Field: Country Operator: Equals Value: Tor
OR
Field: Continent Operator: Equals Value: Antarctica
Action: Block
Rule 3 are phpBB specific rules for phpBB's registration page to help stop spammers from registering and brute force attacks for logins. phpBB has it's own brute force detection but for the convenience of users it's not that strict.
Field: URI query string Operator: Contains Value: mode=register
OR
Field: URI query string Operator: Contains Value: mode=login
Action: Managed Challenge
Rule 4 adds a rule for problematic countries or other conditions you want to elevate the Challenge. For action issue an Interactive Challenge. The Interactive Challenge requires the user to perform some action on screen, usually a check box. In the following example it's issued to India and China.
Field: Country Operator: Equals Value: China
OR
Field: Country Operator: Equals Value: India
Action: Interactive Challenge
Rule 5 allows you to whitelist countries and deploy a blanket policy for the rest of the world. For the action, use the JSChallenge, which is the brief "Checking your browser..." page. Countries listed here will not be challenged, add countries where you expect the bulk of your traffic to come from. It's important to note you need to use the "Does not equal" operator with AND. In the following example the US, Canada and the UK are whitelisted.
Field: Country Operator: Does not equal Value: United States
AND
Field: Country Operator: Does not equal Value: United Kingdom
AND
Field: Country Operator: Does not equal Value: Canada
Action: JSChallenge
No-indexing of pages is absolutely ignoredNow I’m confused. I thought the subject was malign robots, not search engines.
Now I’m confused. I thought the subject was malign robots, not search engines.
no-index/robots.txt stops SERP exposure but doesn’t ease crawl pressure.Again, these are different things. The “noindex” flag, whether in a page’s HEAD or in an x-robots tag, will only be seen if the robot first requests the page; its sole function is as an instruction to search engines. And robots.txt is the equivalent of a “No Admittance” or “Employees Only” sign: law-abiding people will heed it (which saves you the annoyance of constantly having the doorknob rattled) but if you absolutely need to keep them out, you need to install a deadbolt. Whether that’s a 403 or a 410 is a matter of personal preference. 404 is a last resort, as the server still has to go looking for the page, unless you choose to return a manual 404 to selected requests. (This approach has its appeal, as you’re not giving the robot any information at all, while a 403 says “I’m onto you”.)

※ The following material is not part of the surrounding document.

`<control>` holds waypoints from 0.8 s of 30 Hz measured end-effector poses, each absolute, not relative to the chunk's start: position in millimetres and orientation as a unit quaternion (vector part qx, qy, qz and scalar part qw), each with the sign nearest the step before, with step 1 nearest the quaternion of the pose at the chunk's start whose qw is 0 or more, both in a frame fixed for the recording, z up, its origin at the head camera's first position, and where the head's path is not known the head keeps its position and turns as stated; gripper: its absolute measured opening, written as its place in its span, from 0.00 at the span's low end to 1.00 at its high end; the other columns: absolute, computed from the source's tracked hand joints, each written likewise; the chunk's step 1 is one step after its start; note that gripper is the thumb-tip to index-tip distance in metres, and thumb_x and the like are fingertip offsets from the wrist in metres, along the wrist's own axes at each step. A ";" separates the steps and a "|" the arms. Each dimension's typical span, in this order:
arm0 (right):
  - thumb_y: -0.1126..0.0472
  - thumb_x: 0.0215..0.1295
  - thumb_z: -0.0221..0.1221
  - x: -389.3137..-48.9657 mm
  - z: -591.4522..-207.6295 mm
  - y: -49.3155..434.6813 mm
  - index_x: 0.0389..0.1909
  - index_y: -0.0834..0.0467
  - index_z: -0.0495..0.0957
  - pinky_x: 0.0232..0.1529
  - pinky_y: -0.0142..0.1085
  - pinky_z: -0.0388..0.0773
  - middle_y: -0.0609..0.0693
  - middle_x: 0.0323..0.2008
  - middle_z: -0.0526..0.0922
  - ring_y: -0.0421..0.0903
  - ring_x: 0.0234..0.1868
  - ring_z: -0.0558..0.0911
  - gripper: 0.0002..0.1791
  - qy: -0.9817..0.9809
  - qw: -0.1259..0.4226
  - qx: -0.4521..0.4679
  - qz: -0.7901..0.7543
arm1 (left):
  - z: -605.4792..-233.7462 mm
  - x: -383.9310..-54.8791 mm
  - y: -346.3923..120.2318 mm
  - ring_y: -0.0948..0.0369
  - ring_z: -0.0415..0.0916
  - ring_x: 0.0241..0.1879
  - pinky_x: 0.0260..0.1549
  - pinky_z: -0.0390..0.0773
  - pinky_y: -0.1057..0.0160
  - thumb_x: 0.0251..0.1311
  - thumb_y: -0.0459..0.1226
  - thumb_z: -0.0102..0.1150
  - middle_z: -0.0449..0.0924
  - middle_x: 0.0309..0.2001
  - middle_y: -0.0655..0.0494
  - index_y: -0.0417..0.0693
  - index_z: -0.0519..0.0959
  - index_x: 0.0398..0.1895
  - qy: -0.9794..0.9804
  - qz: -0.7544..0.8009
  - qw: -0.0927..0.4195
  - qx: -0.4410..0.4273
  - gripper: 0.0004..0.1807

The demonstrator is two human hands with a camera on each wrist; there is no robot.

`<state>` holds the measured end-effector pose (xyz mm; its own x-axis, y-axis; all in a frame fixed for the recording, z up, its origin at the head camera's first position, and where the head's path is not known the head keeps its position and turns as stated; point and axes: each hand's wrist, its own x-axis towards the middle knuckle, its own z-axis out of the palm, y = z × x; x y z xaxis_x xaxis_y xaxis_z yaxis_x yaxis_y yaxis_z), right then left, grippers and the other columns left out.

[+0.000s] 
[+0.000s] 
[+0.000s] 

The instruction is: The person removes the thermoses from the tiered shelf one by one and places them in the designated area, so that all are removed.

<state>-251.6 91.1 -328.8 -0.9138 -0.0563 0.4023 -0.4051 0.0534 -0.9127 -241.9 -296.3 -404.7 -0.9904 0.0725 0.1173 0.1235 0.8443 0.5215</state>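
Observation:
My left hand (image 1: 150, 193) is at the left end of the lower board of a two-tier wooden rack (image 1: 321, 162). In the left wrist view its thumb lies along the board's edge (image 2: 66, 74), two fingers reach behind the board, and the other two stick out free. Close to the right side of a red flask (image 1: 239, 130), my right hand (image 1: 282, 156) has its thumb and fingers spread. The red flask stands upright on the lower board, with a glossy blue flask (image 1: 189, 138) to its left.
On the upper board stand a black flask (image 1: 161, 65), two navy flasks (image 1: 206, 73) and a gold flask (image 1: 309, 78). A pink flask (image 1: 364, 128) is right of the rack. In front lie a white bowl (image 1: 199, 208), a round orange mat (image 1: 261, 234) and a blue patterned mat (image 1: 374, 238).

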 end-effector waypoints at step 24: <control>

yes, Cloudflare does offer a free outer layer: you get SSL, global CDN, basic WAF, and unmetered DDoS protection out of the box — plus Bot Fight Mode, which automatically challenges known bots without extra cost.
If you need more control (like blocking AI scrapers or building honeypots), there are new free tools like AI crawler blocking and AI Labyrinth that can drop bots into decoy pages to waste their cycles and help flag them.
That said, the more granular protections—like Super Bot Fight Mode or full Bot Management with analytics and scoring—do require Pro or Enterprise plans. So, right now, we’re evaluating how much we can get using CF’s free tools, and weighing that against building deeper, self-hosted layers (JS challenge hardening, fireball filters, geo-IP cache, etc.).
Might still end up adding CF as the outer shield,
If I was going to go any further they have an API and one of the things you can do with it is manage the cache. You can invalidate the cached url when it changes on server.
Unless web hosting provider ranges are identified, whitelisting US ranges and CA ranges may not be a good approach.
I checked the logs yesterday and noticed heavy bot activity.
The total number of requests was around 350,000 per hour, and the bots are still active today.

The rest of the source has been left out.